В конце декабря, почти в самый канун нового, 1917 года, в ночном поиске над стынущей речушкой Рымник, в отрогах Восточных Карпат, погиб юный хорунжий командир конной разведки и сын помощника командира полка Никодим Миронов.
Ночь была сырая, холодная и непроглядно-темная. Казачий разъезд, дерзко брошенный в глубину неприятельской обороны, неожиданно напоролся на кинжальный огонь пулеметной заставы и беспорядочную ружейную пальбу вдоль речного русла. Разъезд спешился и начал немедленно отходить — ощупью, молча, и тогда же сразу обнаружил потерю командира...

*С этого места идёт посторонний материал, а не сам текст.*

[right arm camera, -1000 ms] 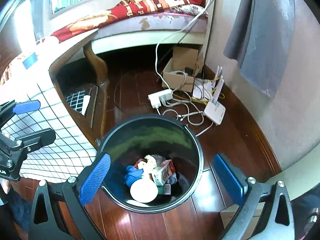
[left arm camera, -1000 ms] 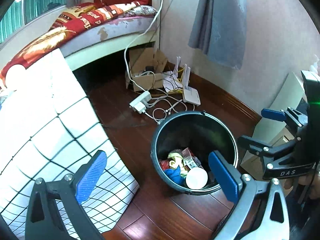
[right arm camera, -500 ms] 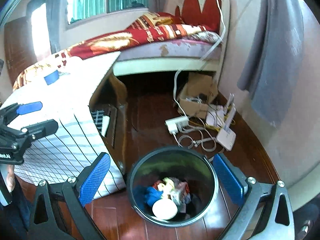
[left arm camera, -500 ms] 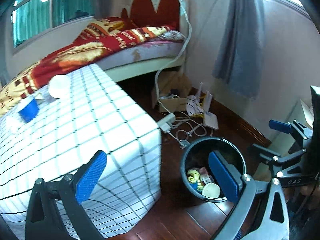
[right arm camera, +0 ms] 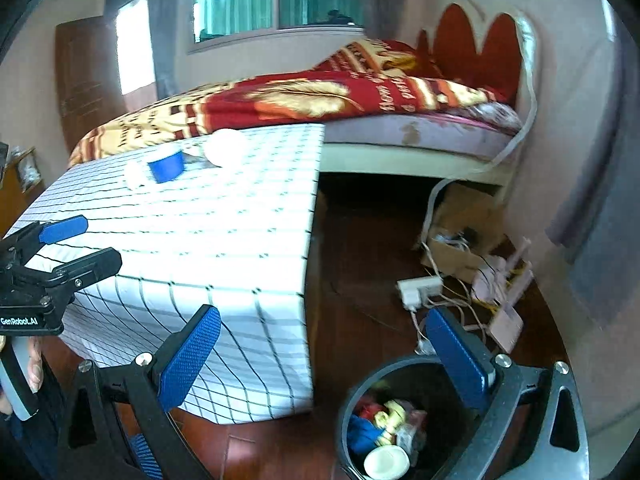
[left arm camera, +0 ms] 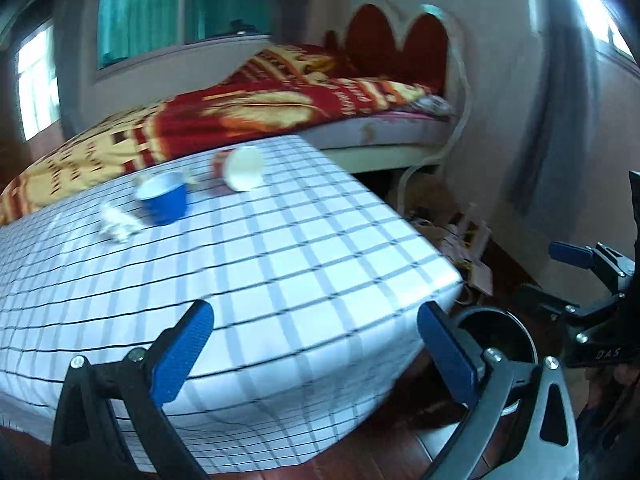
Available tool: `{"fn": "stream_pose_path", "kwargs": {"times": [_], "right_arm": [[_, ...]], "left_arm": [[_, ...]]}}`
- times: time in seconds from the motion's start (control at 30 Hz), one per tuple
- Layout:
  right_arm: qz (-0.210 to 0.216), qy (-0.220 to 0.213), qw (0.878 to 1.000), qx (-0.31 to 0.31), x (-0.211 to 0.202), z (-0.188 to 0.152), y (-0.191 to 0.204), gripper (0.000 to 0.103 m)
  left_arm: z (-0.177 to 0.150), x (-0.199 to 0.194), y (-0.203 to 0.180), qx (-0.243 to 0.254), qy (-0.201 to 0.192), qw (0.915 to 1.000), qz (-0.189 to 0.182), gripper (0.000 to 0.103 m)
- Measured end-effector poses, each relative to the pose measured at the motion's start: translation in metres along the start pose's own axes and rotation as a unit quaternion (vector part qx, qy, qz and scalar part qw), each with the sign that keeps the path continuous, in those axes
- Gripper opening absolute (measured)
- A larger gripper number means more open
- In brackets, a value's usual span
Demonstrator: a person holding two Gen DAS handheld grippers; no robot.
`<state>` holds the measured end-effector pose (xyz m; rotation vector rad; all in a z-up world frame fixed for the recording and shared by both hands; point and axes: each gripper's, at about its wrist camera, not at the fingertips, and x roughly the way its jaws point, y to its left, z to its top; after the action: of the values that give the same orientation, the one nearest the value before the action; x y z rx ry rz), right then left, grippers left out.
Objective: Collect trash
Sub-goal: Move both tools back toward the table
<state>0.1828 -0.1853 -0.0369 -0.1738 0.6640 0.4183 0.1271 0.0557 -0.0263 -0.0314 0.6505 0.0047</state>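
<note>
A blue paper cup (left arm camera: pixel 164 200) stands on the checked tablecloth (left arm camera: pixel 280 272), with a crumpled white scrap (left arm camera: pixel 116 224) to its left and a tipped red-and-white cup (left arm camera: pixel 240 168) to its right. The blue cup (right arm camera: pixel 166 165) and the tipped cup (right arm camera: pixel 224 148) also show in the right wrist view. The black trash bin (right arm camera: pixel 400 420) on the floor holds several wrappers and a white cup. My left gripper (left arm camera: pixel 312 344) is open over the table's near edge, holding nothing. My right gripper (right arm camera: pixel 320 352) is open above the bin, also holding nothing.
A bed (left arm camera: pixel 304 100) with a red and yellow blanket lies behind the table. A cardboard box (right arm camera: pixel 464 232), a power strip (right arm camera: pixel 420 288) and tangled cables crowd the wooden floor by the wall. A grey curtain (right arm camera: pixel 592 184) hangs at the right.
Both grippers have risen from just above the bin to table height. The tabletop with its cups has come into view, and the bin has dropped to the lower right.
</note>
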Motion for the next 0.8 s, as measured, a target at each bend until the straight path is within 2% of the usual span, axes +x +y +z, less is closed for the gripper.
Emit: {"fn": "stream_pose_path", "kwargs": {"times": [0.33,0.47,0.63,0.8], "right_arm": [[0.058,-0.024,0.996,-0.065,0.034,0.057,0.082,0.103],[0.073,-0.028,0.993,-0.089,0.054,0.079,0.114,0.103],[0.091,-0.029,0.991,-0.098,0.081,0.106,0.141,0.103],[0.109,-0.017,0.988,-0.11,0.119,0.13,0.167,0.1]], "left_arm": [[0.003,-0.007,0.103,-0.057,-0.004,0.995,0.081,0.101],[0.006,-0.005,0.131,-0.075,-0.002,0.9923,0.099,0.093],[0.014,0.011,0.162,-0.092,0.003,0.9896,0.11,0.092],[0.024,0.033,0.184,-0.101,0.008,0.9879,0.118,0.086]]}}
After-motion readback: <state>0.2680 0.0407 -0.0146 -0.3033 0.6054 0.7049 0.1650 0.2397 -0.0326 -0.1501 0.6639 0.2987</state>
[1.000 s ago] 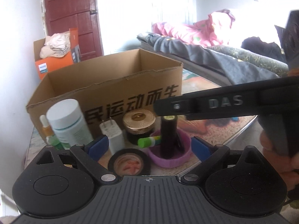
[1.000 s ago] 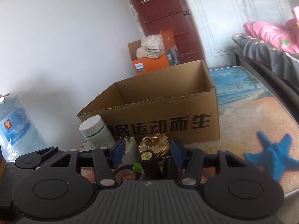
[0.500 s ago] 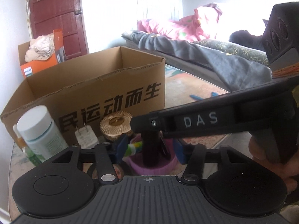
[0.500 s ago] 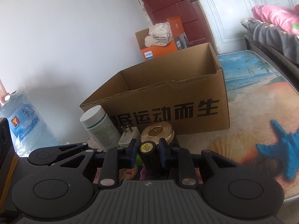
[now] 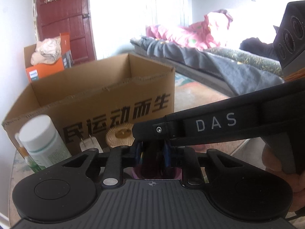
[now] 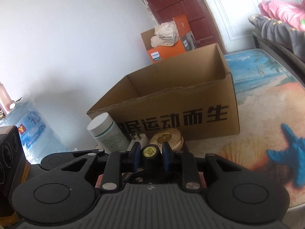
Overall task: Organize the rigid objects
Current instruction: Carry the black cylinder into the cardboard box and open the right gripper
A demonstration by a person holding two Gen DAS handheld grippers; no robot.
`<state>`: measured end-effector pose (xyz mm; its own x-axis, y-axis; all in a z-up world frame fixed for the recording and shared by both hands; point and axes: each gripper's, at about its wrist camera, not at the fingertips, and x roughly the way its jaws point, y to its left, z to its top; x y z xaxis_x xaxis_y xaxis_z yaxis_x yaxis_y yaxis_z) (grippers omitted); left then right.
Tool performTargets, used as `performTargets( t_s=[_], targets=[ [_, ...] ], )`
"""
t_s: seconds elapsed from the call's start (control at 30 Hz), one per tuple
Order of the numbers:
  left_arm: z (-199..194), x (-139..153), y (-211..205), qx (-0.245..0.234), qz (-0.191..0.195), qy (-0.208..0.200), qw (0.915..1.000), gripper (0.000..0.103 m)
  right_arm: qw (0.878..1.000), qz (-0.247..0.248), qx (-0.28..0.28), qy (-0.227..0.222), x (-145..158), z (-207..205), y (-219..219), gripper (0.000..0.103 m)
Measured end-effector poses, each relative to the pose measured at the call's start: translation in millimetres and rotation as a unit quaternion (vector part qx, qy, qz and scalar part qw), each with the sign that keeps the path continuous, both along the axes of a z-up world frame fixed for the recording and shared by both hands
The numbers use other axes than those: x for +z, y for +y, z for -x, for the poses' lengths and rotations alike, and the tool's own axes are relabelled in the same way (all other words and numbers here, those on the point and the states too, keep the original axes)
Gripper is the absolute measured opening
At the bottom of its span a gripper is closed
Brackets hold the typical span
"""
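Brown corrugated cardboard dominates the scene: an open cardboard box (image 6: 171, 103) printed with bold black characters stands at the back of my worktop (image 6: 247, 148), which is covered with a beach-print sheet bearing a blue starfish (image 6: 286, 164).

In front of the box, my right hand-held gripper (image 6: 150, 157) is clenched on a dark cylindrical tube with a yellow label on its cap (image 6: 150, 153), its blue pads (image 6: 166, 157) pressing the tube from either side. In the left wrist view my left hand-held gripper (image 5: 151, 153) has just been closing and now grasps the same dark tube (image 5: 151, 157) lower down; the tube stands upright in a shallow purple dish (image 5: 137, 172), only partly visible behind the gripper body. The black arm of the right gripper, marked "DAS", crosses above the left one.

Lined up close to the box's front wall are a white plastic bottle with a white cap and green-printed label (image 6: 106, 129), a white plug adapter with metal prongs (image 6: 137, 139) and a round jar with a ribbed gold lid (image 6: 167, 137). Whether any of them touch the box I cannot tell.

Behind the box sits an orange carton with a crumpled cloth on top (image 6: 165, 40), near a dark red door (image 6: 179, 5). A bed with grey and pink bedding (image 5: 200, 45) lies at right.
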<state>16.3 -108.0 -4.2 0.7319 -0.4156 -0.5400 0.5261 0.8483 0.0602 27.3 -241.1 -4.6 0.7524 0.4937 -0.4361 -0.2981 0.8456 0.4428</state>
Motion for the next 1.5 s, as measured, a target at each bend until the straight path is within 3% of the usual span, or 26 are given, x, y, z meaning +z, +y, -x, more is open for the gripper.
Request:
performTargets(
  t_s=[0.2, 0.4, 0.57, 0.7, 0.83, 1.07, 1.33, 1.5],
  targets=[
    [5.0, 18.8, 7.9, 0.007, 0.025, -0.02, 0.9995, 0.023, 0.999, 0.026, 0.001, -0.034, 24.4, 8.7, 11.3, 0.026],
    [2.4, 63.1, 23.3, 0.018, 0.055, -0.055, 0.9968, 0.022, 0.995, 0.046, 0.021, -0.089, 71.2, 9.4, 27.4, 0.026],
    [-20.6, 110.7, 41.6, 0.038, 0.063, -0.087, 0.9934, 0.022, 0.988, 0.042, 0.059, -0.134, 122.6, -16.6, 46.9, 0.026],
    [-53.6, 134.5, 58.9, 0.063, 0.071, -0.074, 0.9927, 0.022, 0.985, 0.037, 0.089, -0.143, 151.7, -53.9, 68.0, 0.026],
    [-96.9, 129.4, 71.4, 0.095, 0.055, -0.042, 0.9931, 0.022, 0.988, 0.024, 0.116, -0.096, 155.5, -109.4, 91.3, 0.025],
    [-162.4, 75.2, 89.5, 0.138, 0.032, 0.066, 0.9876, 0.022, 0.989, -0.007, 0.133, 0.066, 96.0, -210.3, 111.8, 0.025],
    [-189.7, 43.1, 86.6, 0.152, -0.04, 0.11, 0.9814, 0.022, 0.97, -0.026, 0.143, 0.196, 35.2, -270.6, 118.3, 0.025],
    [-192.5, 40.0, 91.7, 0.158, -0.053, 0.118, 0.9789, 0.023, 0.951, -0.018, 0.149, 0.269, 7.5, -299.0, 130.0, 0.025]
  ],
)
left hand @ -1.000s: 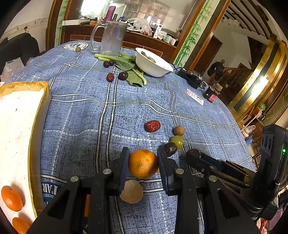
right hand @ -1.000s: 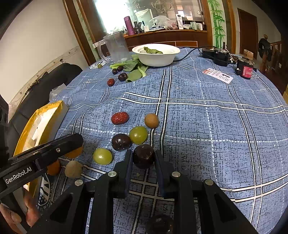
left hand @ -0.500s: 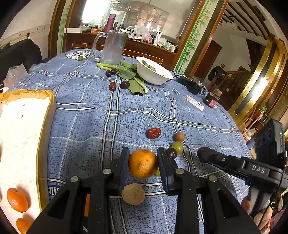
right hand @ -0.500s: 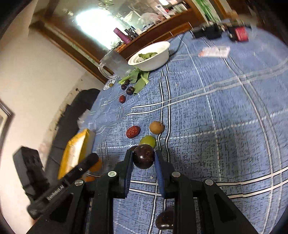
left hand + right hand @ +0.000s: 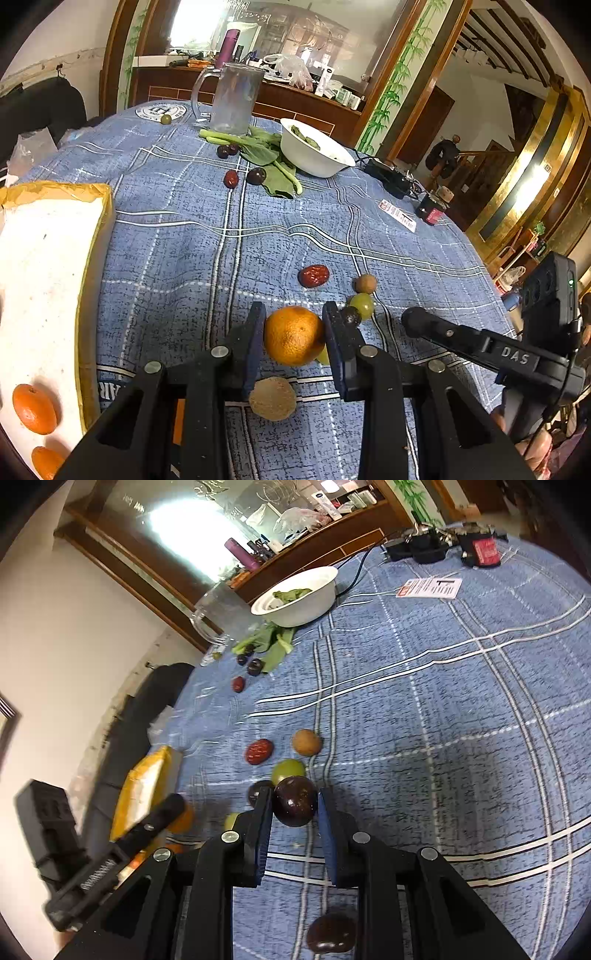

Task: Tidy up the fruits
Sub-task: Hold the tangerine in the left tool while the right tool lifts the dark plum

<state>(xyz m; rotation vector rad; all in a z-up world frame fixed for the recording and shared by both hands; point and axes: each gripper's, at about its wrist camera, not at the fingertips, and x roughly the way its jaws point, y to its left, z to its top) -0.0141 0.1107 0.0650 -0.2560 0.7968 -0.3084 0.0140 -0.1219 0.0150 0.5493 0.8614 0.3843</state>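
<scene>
My left gripper [image 5: 294,334] is shut on an orange [image 5: 294,335], held just above the blue checked tablecloth [image 5: 184,258]. A round brown fruit [image 5: 272,398] lies under the fingers. My right gripper [image 5: 295,806] is shut on a dark plum [image 5: 295,801], lifted off the cloth. Just beyond it lie a green grape [image 5: 288,770], a red date [image 5: 259,751], a brown longan [image 5: 306,742] and another dark fruit [image 5: 257,792]. A white tray with a yellow rim [image 5: 92,258] at the left holds two oranges [image 5: 34,408]. The right gripper [image 5: 461,339] shows at the right of the left wrist view.
At the table's far side stand a white bowl [image 5: 314,155] with greens, leafy greens [image 5: 266,155], a glass mug [image 5: 232,99] and a few dark fruits [image 5: 256,175]. A card [image 5: 430,588] and black devices [image 5: 417,548] lie far right. One dark fruit [image 5: 331,932] lies under the right gripper.
The right gripper has lifted the dark plum off the cloth and rolled, so its view now tilts. The left gripper keeps the orange in place.
</scene>
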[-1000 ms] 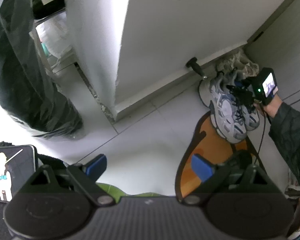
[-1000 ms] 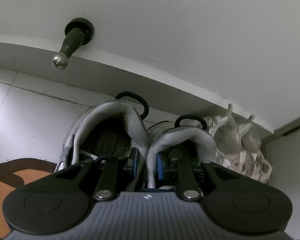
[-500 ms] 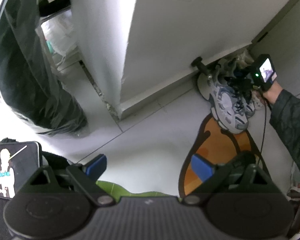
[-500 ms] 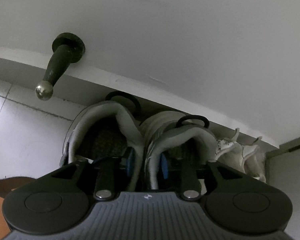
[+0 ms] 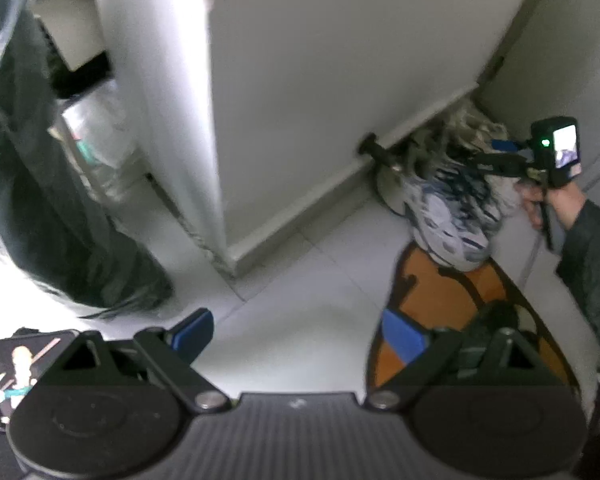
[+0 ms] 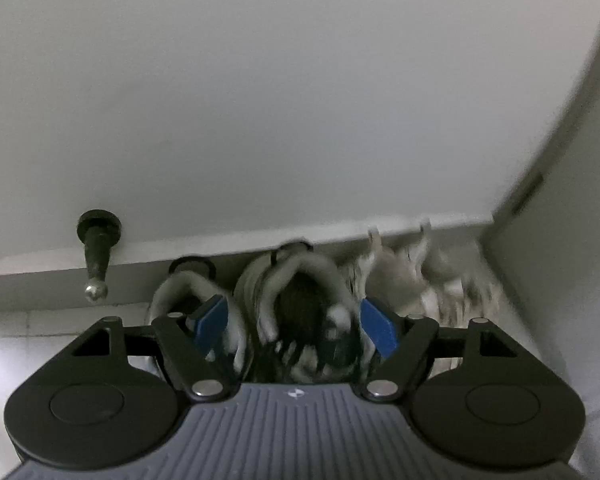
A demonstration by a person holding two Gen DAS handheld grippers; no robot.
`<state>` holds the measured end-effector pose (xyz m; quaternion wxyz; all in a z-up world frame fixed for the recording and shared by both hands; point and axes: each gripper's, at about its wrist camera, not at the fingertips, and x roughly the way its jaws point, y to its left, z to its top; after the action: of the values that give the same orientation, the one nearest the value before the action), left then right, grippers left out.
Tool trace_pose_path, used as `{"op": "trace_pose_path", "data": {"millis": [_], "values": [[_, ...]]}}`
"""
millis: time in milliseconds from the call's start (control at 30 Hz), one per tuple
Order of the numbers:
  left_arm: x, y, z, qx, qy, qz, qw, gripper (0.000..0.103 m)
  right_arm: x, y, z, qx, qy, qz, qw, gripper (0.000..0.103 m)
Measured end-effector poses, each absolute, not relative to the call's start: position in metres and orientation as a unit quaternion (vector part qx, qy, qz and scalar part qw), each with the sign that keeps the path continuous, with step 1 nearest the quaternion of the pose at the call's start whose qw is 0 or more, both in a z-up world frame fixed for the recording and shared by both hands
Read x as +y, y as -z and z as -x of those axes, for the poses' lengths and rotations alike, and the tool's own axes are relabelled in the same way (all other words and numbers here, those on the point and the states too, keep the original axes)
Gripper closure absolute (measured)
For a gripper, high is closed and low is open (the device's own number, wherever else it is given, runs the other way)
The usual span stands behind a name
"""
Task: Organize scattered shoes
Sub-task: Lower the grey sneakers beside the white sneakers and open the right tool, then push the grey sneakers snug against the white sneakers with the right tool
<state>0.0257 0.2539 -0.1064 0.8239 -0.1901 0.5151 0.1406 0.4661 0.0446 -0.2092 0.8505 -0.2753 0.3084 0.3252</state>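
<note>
A pair of grey, white and blue sneakers (image 5: 452, 216) stands side by side with heels at the skirting board and toes on an orange mat (image 5: 440, 292). In the right wrist view their heel openings (image 6: 300, 300) lie just below my right gripper (image 6: 294, 326). Its jaws are opening, and the blue pads (image 6: 210, 322) stand apart from the shoe walls, pressing on nothing. The left wrist view shows the right gripper (image 5: 500, 160) held by a hand above the pair. My left gripper (image 5: 296, 334) hangs open over the floor tiles, with nothing between its fingers.
Pale, blurred shoes (image 6: 412, 280) are heaped in the corner right of the sneakers. A black door stop (image 6: 96, 256) juts from the skirting on their left. A black plastic bag (image 5: 40, 200) fills the left side. A white wall corner (image 5: 220, 240) projects into the floor.
My right gripper, shut on the sneakers' inner heel walls a second ago, has spread its jaws, let go and lifted away. The sneakers stay by the wall. The left gripper barely shifted.
</note>
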Motion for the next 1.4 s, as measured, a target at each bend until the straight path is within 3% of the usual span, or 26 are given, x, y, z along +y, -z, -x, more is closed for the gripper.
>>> {"op": "trace_pose_path", "data": {"millis": [167, 600, 867, 1100, 1400], "values": [[0.242, 0.100, -0.034, 0.498, -0.091, 0.149, 0.850, 0.007, 0.039, 0.213, -0.450, 0.323, -0.287, 0.247, 0.867, 0.021], [0.256, 0.117, -0.047, 0.418, 0.016, 0.250, 0.873, 0.004, 0.065, 0.202, -0.379, 0.333, -0.165, 0.276, 0.887, 0.006], [0.264, 0.108, -0.034, 0.400, 0.032, 0.247, 0.882, 0.003, 0.082, 0.194, -0.304, 0.349, -0.129, 0.310, 0.875, 0.006], [0.283, 0.122, -0.028, 0.398, -0.018, 0.266, 0.878, 0.003, 0.082, 0.203, -0.320, 0.320, -0.100, 0.276, 0.901, 0.006], [0.294, 0.140, -0.038, 0.389, -0.071, 0.296, 0.869, 0.003, 0.083, 0.254, -0.366, 0.364, -0.100, 0.252, 0.891, 0.006]]}}
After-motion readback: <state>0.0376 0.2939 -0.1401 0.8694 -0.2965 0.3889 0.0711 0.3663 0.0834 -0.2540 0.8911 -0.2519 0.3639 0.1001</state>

Было в отцовском сердце, по-видимому, ощущение беды, потому что в эту ночь сам Миронов не спал. Когда ударили тревогу, а первая и четвертая сотни кинулись седлать лошадей, надсадный рожок горниста вдруг пронзил душу дурным предчувствием. Вбежавший подъесаул Дмитриев, командир первой сотни, дежуривший по полку, докладывал обстановку и срыв ночного дела напряженно-спокойным голосом, но Миронов уже понял всю необратимость случившегося. Накидывая портупею и затягивая ремни, спросил бегло: «Убит? Ранен?» — и подъесаул коротко, с безнадежностью махнул рукой, сжимавшей плеть с подобранным концом:
— Потеряли. Тьма...
Только еще голубело, туман густо заволакивал передний край, зимние щетины Карпатских гор. Выл страшный, безоглядно-нерасчетливый бросок двух озверевших от ярости казачьих сотен по склонам горной лощины, остервенелая встречная дробь неприятельских пулеметов, горячка слепой и уже бесполезной атаки. По рядам, по движению полка — рассыпной и горячий, зовущий на смерть хриплый шепот: «У Миронова сына убили!..»
Кажется, впервые за все годы службы, за две неудачных кампании — против японцев и против австро-венгров — войсковой старшина Миронов потерял голову. Он кинулся карьером впереди казаков, на пулеметы, ради сына и ради отмщения за все неудачи войны, и казаки бросились за ним доверчиво и храбро, зная, что он еще ни разу не ошибался в боевых переделках, веря в его удачливую, счастливую звезду.
Мертвого Никодима отбили у австрийцев, уже полураздетым и ограбленным. Вырубили в ярости их заставу, но и свои потери были на этот раз неоправданно велики, и тяжким для Миронова и всех казаков было возвращение из ночного боя.